Only one portion of the data is to be written out: from the line bearing "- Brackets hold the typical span" through the line bearing "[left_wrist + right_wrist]". Write it exactly as it appears.

______

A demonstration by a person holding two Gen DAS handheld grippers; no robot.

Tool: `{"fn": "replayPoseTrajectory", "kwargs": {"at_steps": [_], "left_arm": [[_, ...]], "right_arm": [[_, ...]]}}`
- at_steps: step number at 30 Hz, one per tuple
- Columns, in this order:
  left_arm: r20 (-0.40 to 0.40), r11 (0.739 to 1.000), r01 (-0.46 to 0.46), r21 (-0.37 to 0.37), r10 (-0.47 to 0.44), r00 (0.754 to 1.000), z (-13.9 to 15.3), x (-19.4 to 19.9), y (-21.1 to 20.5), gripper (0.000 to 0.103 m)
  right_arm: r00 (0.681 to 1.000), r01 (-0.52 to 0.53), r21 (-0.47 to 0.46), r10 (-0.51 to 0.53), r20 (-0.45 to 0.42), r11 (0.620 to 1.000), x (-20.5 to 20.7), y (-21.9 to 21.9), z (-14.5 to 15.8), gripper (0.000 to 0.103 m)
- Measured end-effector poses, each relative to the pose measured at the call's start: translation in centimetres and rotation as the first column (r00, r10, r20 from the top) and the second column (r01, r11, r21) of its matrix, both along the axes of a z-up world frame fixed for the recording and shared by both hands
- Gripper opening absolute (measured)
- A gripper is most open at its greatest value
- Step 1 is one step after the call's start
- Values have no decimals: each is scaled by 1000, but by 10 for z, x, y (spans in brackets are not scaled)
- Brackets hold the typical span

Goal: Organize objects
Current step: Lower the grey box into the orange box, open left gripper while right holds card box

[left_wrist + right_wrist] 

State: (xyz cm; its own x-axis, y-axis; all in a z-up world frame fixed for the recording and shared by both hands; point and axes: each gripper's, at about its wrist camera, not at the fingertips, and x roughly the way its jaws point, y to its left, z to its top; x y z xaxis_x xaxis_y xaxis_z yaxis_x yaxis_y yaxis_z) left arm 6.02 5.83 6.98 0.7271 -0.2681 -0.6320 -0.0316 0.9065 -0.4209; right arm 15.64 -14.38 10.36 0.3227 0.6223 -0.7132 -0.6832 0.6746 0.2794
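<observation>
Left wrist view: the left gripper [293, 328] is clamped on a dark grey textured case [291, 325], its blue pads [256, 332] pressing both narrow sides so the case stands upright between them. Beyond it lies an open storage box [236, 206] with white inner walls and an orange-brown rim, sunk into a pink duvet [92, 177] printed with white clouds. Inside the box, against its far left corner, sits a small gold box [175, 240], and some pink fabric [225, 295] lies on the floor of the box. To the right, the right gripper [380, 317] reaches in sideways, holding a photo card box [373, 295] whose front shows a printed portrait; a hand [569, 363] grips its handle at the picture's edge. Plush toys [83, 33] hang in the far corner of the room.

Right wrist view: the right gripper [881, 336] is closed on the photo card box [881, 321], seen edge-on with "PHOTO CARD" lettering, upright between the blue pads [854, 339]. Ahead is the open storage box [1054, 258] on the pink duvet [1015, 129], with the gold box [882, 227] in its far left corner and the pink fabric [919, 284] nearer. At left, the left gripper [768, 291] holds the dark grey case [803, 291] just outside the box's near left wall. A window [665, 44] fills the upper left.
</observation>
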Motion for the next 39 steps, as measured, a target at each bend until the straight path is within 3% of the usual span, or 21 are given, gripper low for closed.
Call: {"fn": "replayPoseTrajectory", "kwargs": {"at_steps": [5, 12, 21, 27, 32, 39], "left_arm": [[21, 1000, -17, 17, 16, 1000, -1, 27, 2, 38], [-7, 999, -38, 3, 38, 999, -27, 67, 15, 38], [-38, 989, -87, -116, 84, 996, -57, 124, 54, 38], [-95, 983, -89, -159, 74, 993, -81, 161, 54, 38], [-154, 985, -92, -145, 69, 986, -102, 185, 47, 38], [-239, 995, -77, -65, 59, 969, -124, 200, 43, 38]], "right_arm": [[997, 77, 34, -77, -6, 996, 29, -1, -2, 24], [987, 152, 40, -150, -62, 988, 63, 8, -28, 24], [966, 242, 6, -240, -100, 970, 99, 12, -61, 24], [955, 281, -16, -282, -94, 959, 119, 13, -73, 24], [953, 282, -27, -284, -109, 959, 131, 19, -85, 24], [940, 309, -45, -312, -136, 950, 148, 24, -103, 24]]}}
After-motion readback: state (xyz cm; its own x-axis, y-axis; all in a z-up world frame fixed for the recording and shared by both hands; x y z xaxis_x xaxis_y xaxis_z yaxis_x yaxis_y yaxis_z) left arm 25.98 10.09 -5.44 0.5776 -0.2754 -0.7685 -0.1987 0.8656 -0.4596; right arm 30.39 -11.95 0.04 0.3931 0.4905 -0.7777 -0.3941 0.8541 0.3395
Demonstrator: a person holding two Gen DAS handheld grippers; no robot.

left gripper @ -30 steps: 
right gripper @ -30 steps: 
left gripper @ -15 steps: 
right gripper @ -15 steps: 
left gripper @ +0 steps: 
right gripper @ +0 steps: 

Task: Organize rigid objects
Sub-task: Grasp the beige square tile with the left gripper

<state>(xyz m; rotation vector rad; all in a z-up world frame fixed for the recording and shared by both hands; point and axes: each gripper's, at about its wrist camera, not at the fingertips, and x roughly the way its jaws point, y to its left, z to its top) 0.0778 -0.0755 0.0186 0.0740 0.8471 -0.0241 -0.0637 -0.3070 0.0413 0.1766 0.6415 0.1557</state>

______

Solution to this exercise —
- Brackets hold the typical span

Goal: Organize objects
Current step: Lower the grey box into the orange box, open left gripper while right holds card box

[left_wrist + right_wrist] 

No further work is required for this exercise.